MENU

How voice recognition works in today’s connected cars

How voice recognition works in today’s connected cars

Technology News |
By eeNews Europe



Audio has a long, sometimes difficult route in the connected car — traveling from your mouth all the way to the speech recognizer “hearing” what you said. In the short version of this journey, there are two halves:

Part 1: Inside the car cabin

The first half of the journey takes you through the interior of the vehicle – from your mouth to the car’s microphone. Unfortunately, cars can be very noisy environments. If you could hear the bumping, grunting, and shuffling of the stagehands, would you really enjoy the play? Think of everything that you can hear in the car: engine revs, potholes, tractor trailers passing on the right, kids playing in the backseat, windshield wipers, climate control noise… and then finally your voice.

Take potholes: A common condition on many country roads that I frequent… You engage the VR system and say “Call Al”. You merge to an off-ramp at just the right time — and the VR system might actually hear “Call <BUMP><BUMP><BUMP>” instead. Competing voices is another common pitfall in the voice-enabled car. While driving with your kids, you attempt to change the radio station by voice. The VR system now has to interpret what is meant by “DADD…” – “Tune to DAD 100.3 FM” – “…DYYY”. Noise and interferences like these can cause significant misrecognitions and other unwanted behaviors from the VR system.

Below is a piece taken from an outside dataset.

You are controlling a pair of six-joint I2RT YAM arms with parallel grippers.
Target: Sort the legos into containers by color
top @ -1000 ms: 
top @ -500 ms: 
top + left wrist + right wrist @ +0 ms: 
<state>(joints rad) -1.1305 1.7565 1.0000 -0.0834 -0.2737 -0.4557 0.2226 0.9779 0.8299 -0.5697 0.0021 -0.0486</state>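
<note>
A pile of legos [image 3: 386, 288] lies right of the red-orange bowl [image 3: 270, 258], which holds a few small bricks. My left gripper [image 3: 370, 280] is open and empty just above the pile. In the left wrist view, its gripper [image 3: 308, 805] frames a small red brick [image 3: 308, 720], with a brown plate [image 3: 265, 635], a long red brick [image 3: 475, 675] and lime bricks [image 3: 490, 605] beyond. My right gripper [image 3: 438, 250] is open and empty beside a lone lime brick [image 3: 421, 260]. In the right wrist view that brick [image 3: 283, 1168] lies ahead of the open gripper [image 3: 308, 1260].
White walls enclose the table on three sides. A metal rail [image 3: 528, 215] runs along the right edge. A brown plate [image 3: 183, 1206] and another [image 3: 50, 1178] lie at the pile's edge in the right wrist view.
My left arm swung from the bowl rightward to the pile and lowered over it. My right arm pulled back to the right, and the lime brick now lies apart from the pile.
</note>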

Part 2: Inside the voice recognition (VR) system

The second half of audio’s journey can be equally difficult. Having a correctly-structured audio configuration within an infotainment system is critical to a successful user experience. During a voice recognition dialog, the system must know when to start and stop listening for the user (the “listening window”). Like stagehands opening and closing the curtain during scene changes, this has a significant impact on the user experience. If the curtain opens early, the audience sees what they shouldn’t. If it closes too quickly, the audience will miss key elements of the plot. In the case of the car’s VR, this is equivalent to the system hearing “<BEEP> Dial 911” or “Dial 1-800-5//cutoff” respectively. Both situations could cause the user to get an unexpected result.

Other areas of audio configuration also present potential difficulties for the end user experience. A common reaction to a non-working VR system is to speak more loudly with each failure (as humans, we sometimes do this in conversation to make sure we are clearly heard). But what if the audio level in the voice recognizer is already configured at too high a volume? Yelling will only make the problem worse, frustrating the user with multiple failed recognitions. This is why proper configuration and tuning is so important.

The voice-enabled car of the future will selectively ignore driving and passenger noises, allowing a seamless and error-free experience for the operator. Luckily for us, the future is approaching quickly. Today, there are exciting new technologies aimed at addressing some of these common audio challenges. New developments in Digital Signal Processing allow both stationary (like road and fan noise) and non-stationary (like road bumps) noises to be well-suppressed. Other new technologies allow the system to ignore interfering speakers (one variant is called “off-axis suppression”). With this enabled, passengers are able to hold side conversations while you speak voice recognition commands without worry.
It’s time to “Barge-in”


But you don’t expect only to be well understood. Wouldn’t it be great to activate your car by voice or interrupt it at any time? With Dragon Drive you are already able to “Barge-in” and use “Wake-up-words”. Barge-in allows the user to speak at any time during a dialog – no more waiting for your chance to speak. Wake-up-word is a customizable feature of the voice recognition system to start a new dialogue. “Hello Dragon” is one example of this, or you can even customize your Wake-up-word to be most anything you want.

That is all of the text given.